Mixture M in the embodiment 1 of table 3.1The proportioning of each material for being used
Title Ratio (wt%)
N-LC 55.2
Polymerisable monomer 43.5
Initiator 0.5
Blue dyes 0.8
Step 2:
Using coating apparatus by M1It is coated in and a piece of is coated with the plastic sheeting of tin indium oxide (ITO) electrically conducting transparent that (ITO leads Electric layer is upward), form one layer of uniform blueness coating.
Step 3:
Under conditions of nitrogen protection, the coating in step 2 is irradiated using the ultraviolet light of 365nm, ultraviolet light intensity It is 8mw/cm2, light application time is 600s, forms the photochromic layer Y doped with blue dyes1
Step 4:
Mixture mixture M2。M2In selected liquid crystal, polymerisable monomer, initiator, the title of dyestuff, with the such as institute of table 3 Row.Each component in table 4 is carried out into mixture according to proportioning, and is stirred at room temperature to form isotropic liquid, be well mixed.It is mixed Compound gross mass is 15g.
Mixture M in the embodiment 1 of table 4.2The proportioning of each material for being used
Title Ratio (wt%)
N-LC 66.0
Polymerisable monomer 32.7
Initiator 0.5
Weld 0.8
Step 5:
Using coating apparatus by M2It is coated in photochromic layer Y1On, form one layer of uniform yellow coating.
Step 6:
The plastic sheeting of ITO conductive layer (conductive layer is inside) is coated with by another to be covered on the yellow coating of step 5.
Step 7:
By this film at room temperature by wavelength for the ultraviolet light of 365nm is irradiated, ultraviolet light intensity is 0.5mw/cm2, light It is 600s according to the time, that is, obtains the electrochomeric films of embodiment 1.
By the photochromic layer Y in step 3115 days are immersed in cyclohexane solvent to wash away liquid crystal molecule, are seen with ESEM The pattern of the macromolecule network of blue coating cross sections is examined, as shown in Figure 1.
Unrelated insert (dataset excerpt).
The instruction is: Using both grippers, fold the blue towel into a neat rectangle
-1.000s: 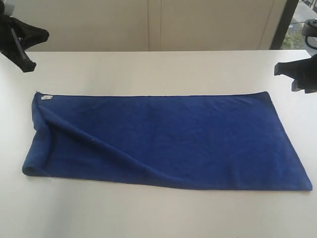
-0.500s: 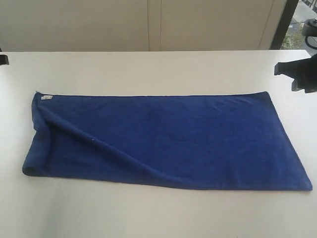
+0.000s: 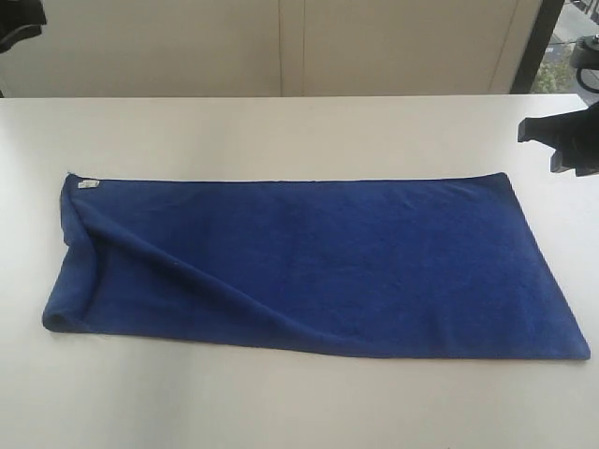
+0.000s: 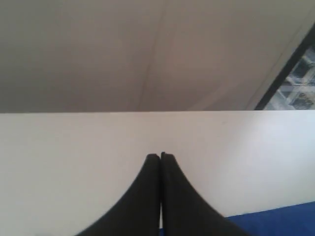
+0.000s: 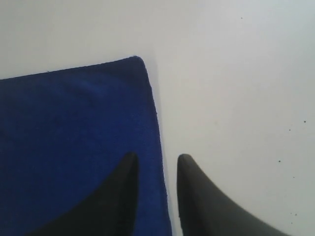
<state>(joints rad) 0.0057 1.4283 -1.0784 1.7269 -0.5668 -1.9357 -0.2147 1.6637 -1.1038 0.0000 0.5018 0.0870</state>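
Blue towel lies spread on the white table, its left end rumpled. My left gripper, fingers pressed together and empty, hangs beyond the towel's left end. My right gripper, fingers apart, hovers over its right edge.

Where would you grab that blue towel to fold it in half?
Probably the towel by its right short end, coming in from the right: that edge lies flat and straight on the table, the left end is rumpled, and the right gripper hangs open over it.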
The electrochromic film that will be finally given is soaked in cyclohexane solvent 15 days to wash away liquid crystal molecule, uses ESEM The pattern of the macromolecule network of yellow coating cross sections is observed, as shown in Figure 2.
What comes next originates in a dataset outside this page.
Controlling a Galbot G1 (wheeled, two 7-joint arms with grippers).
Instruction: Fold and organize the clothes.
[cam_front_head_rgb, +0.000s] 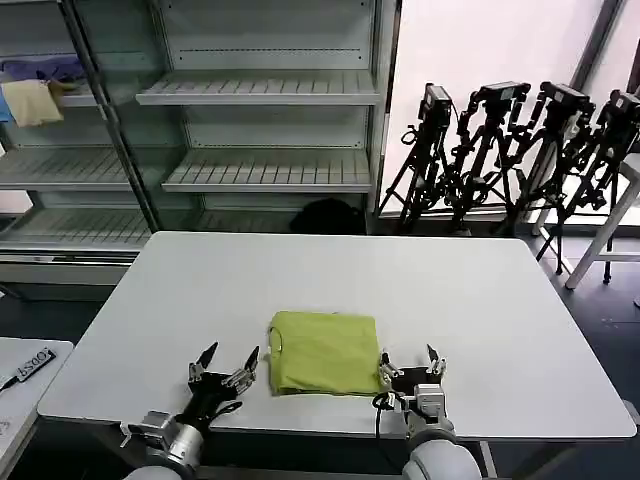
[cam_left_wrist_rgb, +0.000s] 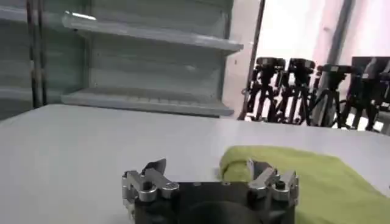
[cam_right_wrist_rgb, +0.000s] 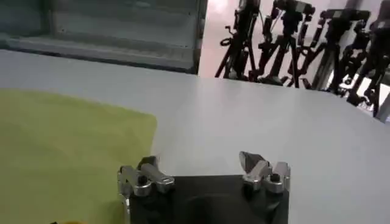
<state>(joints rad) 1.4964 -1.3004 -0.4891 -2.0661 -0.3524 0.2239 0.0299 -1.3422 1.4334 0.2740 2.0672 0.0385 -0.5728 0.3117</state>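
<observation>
The T-shirt (cam_front_head_rgb: 324, 352) lies folded near the front edge of the white table (cam_front_head_rgb: 480, 300), between the two grippers. The left gripper (cam_front_head_rgb: 224, 369) sits just beside its left edge, fingers spread and empty; the right gripper (cam_front_head_rgb: 411, 363) touches its right corner, also spread. The head view shows shelves (cam_front_head_rgb: 265, 90) holding cloths (cam_front_head_rgb: 35, 90). The left wrist view shows the shirt's rounded fold (cam_left_wrist_rgb: 286, 164) by one finger (cam_left_wrist_rgb: 263, 176).

You're in a lab or recording studio: bare white worktop (cam_front_head_rgb: 480, 300), empty metal store shelving (cam_front_head_rgb: 265, 90) behind it, a row of cameras on tripods (cam_front_head_rgb: 500, 150) by the bright window.
</observation>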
Using reflectance spectrum of the ultraviolet-uisible spectrophotometer testing film in the case where 30V voltages and 75V voltages is applied, such as scheme Shown in 3.
Embodiment 2
The liquid crystal material selected in the present embodiment is liquid crystal material of cholesteric phase (N*-LC), is by used in example 1 Nematic phase liquid crystal material SLC-1717 and the mixture of chiral compound S 811 form (SLC-1717 of 90 weight portions and 10 weight portions S811 mixes).Those skilled in the art also the associated liquid crystal of commercially available other companies or voluntarily mixture be obtained.In the present embodiment The dyestuff of selection is red and weld, is bought from Yuyao City Jing Hai chemical colors Co., Ltd, those skilled in the art Member also the dyestuff of commercially available other companies or voluntarily synthesizes, and can be applied to the preparation of film of the present invention.
Step one:
Mixture mixture H1。H1In selected liquid crystal, polymerisable monomer, initiator, the title of dyestuff and its with such as table Listed by 5.Each component in table 5 is carried out into mixture according to proportioning, and is stirred at room temperature to form isotropic liquid, mixing is equal It is even.Mixture gross mass is 15g.
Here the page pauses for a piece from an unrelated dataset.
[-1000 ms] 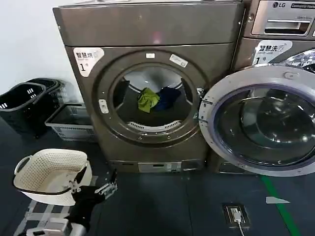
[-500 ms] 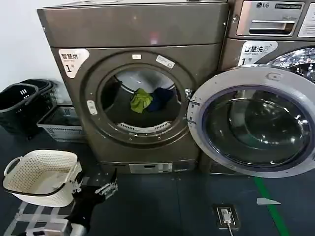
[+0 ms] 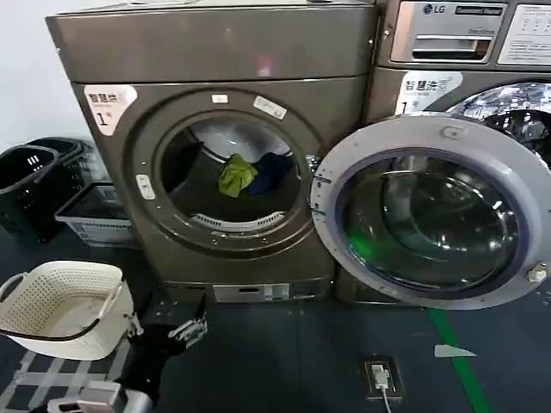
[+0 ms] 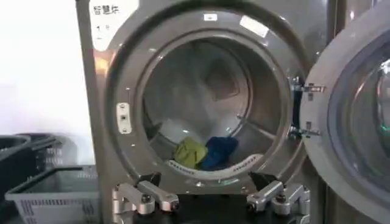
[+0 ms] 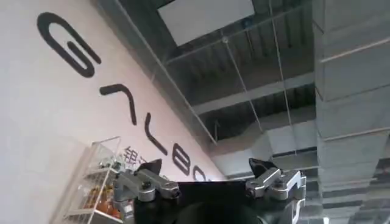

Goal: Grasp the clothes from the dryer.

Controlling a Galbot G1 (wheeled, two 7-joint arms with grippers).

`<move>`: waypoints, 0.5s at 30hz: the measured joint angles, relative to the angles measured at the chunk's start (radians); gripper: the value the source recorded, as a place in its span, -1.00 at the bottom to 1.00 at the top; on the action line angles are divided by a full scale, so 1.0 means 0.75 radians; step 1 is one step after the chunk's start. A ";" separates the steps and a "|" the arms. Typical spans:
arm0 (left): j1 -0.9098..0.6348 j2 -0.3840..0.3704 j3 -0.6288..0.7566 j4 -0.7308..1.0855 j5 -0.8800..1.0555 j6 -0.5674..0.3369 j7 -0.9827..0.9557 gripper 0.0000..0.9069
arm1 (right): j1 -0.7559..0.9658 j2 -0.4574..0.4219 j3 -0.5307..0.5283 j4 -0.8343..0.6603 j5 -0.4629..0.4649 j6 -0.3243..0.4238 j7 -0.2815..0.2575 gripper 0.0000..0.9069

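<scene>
The dryer (image 3: 215,43) is bronze-grey with a white "1" label, and its round door (image 3: 422,224) hangs open to the right. Inside the drum, an olive-green garment (image 3: 234,175) lies beside a dark navy one (image 3: 269,172); these are the clothes. My left gripper (image 3: 176,314) is low in front of the dryer, well short of the porthole. In the left wrist view it (image 4: 207,182) is open and empty, facing the olive piece (image 4: 189,152) and navy piece (image 4: 218,151). My right gripper (image 5: 206,165) is open and empty, pointing up toward a ceiling.
A white perforated basket (image 3: 82,301) sits on the floor just left of my left arm. Dark baskets (image 3: 26,172) and a grey crate (image 3: 90,215) stand by the wall. An LG machine (image 3: 465,52) is behind the open door. A floor socket (image 3: 379,379) and a green line (image 3: 452,344) mark the floor.
The dryer, its door and the baskets have slid left in the head view and look slightly closer. The clothes lie as before in the drum. My left gripper stays low and open.
</scene>
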 measured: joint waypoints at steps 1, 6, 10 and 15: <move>-0.001 0.000 0.000 -0.003 -0.001 -0.001 0.002 1.00 | -0.002 -0.001 0.004 -0.001 0.008 0.004 -0.002 1.00; -0.006 0.002 -0.001 -0.019 -0.006 -0.014 0.014 1.00 | -0.013 -0.005 0.023 0.002 0.044 0.011 -0.004 1.00; -0.014 0.004 0.002 -0.022 -0.009 -0.024 0.023 1.00 | -0.027 -0.013 0.048 0.005 0.074 0.009 -0.010 1.00; -0.027 0.010 0.007 -0.011 -0.014 -0.030 0.025 1.00 | -0.043 -0.006 0.081 0.007 0.099 0.008 -0.021 1.00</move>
Mixture H in the embodiment 2 of table 5.1The proportioning of each material for being used
Title Ratio (wt%)
N*-LC 57.0
Polymerisable monomer 41.7
Initiator 0.5
Orchil 0.8
Step 2:
Using coating apparatus by H1It is coated in and a piece of is coated with (ITO on the plastic sheeting of tin indium oxide (ITO) transparency conducting layer Conductive layer is upward), form one layer of uniform red coatings.
Step 3:
Under conditions of nitrogen protection, the coating in step 2 is irradiated using the ultraviolet light of 365nm, ultraviolet light intensity It is 6.0mw/cm2, light application time is 90s, forms the photochromic layer Y doped with orchil1
Step 4:
Mixture mixture H2。H2In selected liquid crystal, polymerisable monomer, initiator, the title of dyestuff and its with such as table Listed by 6.Each component in table 6 is carried out into mixture according to proportioning, and is stirred at room temperature to form isotropic liquid, mixing is equal It is even.Mixture gross mass is 15g.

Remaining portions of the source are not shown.